:: Instructions for the task ::
Below are entries. Pull out all lines containing "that".
+++ Given records +++
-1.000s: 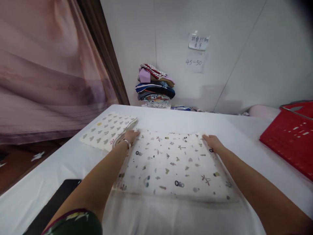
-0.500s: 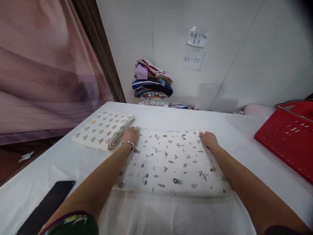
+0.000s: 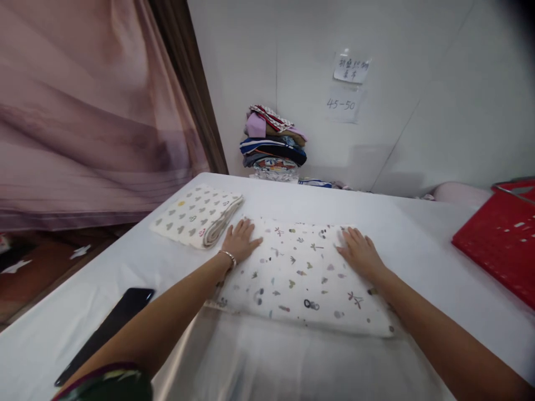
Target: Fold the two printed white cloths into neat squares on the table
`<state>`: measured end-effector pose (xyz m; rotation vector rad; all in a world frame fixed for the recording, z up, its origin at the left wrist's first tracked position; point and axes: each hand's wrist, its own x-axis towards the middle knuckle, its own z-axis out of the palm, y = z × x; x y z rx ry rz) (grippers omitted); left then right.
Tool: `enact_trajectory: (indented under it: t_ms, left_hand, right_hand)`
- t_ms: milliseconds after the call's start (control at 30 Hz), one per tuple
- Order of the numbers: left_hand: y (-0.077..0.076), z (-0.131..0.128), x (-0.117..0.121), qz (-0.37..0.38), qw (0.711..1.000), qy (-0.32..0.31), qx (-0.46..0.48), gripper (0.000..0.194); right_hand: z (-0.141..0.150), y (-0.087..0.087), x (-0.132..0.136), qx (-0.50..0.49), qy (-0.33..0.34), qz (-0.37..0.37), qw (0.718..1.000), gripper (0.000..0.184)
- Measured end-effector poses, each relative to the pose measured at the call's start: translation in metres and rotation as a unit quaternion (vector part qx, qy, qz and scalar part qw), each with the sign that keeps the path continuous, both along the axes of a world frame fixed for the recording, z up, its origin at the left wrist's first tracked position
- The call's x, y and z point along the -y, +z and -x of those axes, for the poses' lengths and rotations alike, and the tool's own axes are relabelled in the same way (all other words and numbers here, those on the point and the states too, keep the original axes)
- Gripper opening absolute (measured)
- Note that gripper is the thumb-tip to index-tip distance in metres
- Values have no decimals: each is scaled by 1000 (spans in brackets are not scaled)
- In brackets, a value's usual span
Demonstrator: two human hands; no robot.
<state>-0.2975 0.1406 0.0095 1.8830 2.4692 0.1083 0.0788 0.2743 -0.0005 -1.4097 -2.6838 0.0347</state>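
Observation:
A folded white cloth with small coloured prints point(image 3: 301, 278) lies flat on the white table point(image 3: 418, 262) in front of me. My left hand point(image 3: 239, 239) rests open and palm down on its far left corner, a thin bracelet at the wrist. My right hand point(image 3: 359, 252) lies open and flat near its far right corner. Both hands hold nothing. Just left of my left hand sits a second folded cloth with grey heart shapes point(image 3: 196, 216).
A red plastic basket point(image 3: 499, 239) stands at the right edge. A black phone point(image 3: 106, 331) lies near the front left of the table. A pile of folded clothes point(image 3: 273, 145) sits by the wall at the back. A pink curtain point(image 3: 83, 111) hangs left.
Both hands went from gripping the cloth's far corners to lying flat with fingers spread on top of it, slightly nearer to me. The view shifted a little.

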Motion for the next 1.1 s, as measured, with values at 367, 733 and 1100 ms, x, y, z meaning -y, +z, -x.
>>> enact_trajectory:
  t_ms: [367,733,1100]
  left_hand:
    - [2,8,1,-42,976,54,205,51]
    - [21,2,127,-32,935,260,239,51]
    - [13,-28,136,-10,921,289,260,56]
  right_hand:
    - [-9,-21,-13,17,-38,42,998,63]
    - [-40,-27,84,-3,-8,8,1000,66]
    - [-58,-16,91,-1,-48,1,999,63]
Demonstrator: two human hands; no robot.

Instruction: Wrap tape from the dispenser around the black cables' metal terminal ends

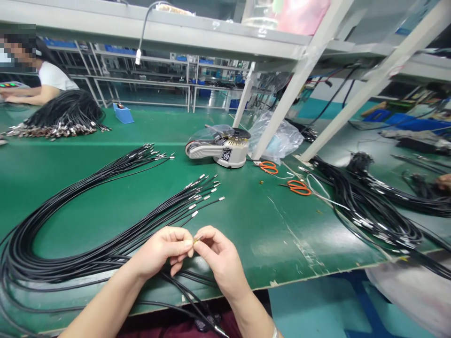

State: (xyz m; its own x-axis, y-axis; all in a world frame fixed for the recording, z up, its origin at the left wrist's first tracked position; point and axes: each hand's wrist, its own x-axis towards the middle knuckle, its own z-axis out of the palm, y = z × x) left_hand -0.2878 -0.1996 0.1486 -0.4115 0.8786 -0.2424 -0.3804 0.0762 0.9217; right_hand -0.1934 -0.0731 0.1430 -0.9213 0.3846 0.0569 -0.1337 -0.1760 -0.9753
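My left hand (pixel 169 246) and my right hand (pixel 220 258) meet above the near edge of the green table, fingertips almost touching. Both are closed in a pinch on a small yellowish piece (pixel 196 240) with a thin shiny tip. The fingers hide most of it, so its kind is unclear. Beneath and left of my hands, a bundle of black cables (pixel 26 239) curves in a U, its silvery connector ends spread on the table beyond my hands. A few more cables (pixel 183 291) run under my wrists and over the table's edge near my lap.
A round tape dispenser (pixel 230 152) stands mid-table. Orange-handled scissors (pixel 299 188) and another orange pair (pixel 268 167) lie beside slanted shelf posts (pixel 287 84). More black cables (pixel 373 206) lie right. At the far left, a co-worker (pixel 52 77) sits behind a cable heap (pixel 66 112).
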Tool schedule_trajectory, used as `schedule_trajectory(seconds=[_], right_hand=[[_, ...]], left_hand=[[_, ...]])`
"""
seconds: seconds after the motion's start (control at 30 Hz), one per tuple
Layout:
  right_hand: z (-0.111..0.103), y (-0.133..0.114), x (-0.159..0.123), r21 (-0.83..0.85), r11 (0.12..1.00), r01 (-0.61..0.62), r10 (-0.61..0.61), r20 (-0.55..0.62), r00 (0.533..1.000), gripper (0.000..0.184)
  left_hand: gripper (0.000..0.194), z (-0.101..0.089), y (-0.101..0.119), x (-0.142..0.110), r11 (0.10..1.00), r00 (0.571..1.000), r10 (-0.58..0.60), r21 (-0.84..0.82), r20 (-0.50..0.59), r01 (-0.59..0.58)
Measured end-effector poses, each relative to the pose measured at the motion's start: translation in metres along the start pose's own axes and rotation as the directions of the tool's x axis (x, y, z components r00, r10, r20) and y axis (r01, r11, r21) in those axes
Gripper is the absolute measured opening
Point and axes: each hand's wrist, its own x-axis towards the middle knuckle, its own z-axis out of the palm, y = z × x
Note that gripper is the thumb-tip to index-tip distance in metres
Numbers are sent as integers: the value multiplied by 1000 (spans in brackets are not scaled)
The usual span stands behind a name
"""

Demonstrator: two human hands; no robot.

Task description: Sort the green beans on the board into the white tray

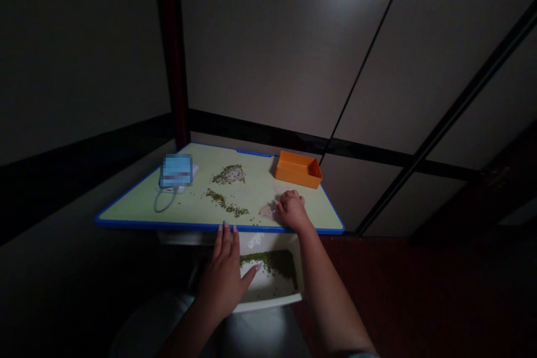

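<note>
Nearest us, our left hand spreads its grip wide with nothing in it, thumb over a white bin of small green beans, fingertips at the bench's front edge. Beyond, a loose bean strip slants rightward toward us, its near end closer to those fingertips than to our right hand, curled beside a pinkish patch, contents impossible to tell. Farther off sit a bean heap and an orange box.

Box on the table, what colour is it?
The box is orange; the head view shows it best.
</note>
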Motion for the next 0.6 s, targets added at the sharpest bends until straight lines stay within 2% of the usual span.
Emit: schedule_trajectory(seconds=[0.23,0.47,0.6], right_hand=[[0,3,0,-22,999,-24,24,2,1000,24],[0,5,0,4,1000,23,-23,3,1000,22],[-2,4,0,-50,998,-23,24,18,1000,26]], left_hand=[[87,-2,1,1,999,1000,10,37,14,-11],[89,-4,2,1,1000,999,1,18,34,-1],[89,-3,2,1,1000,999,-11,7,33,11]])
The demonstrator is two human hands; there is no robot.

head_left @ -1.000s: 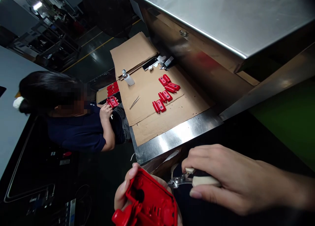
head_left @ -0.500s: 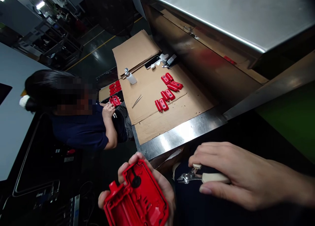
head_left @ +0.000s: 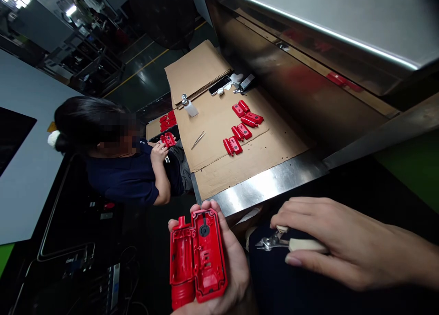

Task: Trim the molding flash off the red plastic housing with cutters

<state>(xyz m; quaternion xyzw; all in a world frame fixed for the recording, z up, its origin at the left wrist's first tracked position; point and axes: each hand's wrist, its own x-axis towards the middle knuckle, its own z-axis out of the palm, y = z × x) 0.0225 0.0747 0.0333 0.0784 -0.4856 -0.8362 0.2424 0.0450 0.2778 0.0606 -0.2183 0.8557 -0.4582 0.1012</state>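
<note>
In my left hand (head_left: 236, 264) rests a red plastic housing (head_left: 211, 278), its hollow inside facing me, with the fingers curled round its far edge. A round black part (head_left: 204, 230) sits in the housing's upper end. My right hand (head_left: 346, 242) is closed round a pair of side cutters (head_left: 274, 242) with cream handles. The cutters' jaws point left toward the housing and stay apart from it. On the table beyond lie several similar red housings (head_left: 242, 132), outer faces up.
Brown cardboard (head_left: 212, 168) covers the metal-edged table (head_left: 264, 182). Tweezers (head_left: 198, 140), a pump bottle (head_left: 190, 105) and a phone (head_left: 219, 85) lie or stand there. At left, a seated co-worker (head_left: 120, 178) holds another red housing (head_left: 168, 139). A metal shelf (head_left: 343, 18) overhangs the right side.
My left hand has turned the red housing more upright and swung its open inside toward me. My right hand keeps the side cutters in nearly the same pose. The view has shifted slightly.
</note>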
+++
:: Response for this exercise ::
- Measured end-effector poses, each relative to the pose measured at the call's start: translation in metres and rotation as a unit quaternion (vector part qx, qy, qz and scalar part qw), each with the sign that keeps the path continuous, both along the axes of a world frame fixed for the recording, z up, its origin at the left wrist's first tracked position
- Note that gripper is the thumb-tip to index-tip distance in metres
Note that gripper is the thumb-tip to index-tip distance in metres

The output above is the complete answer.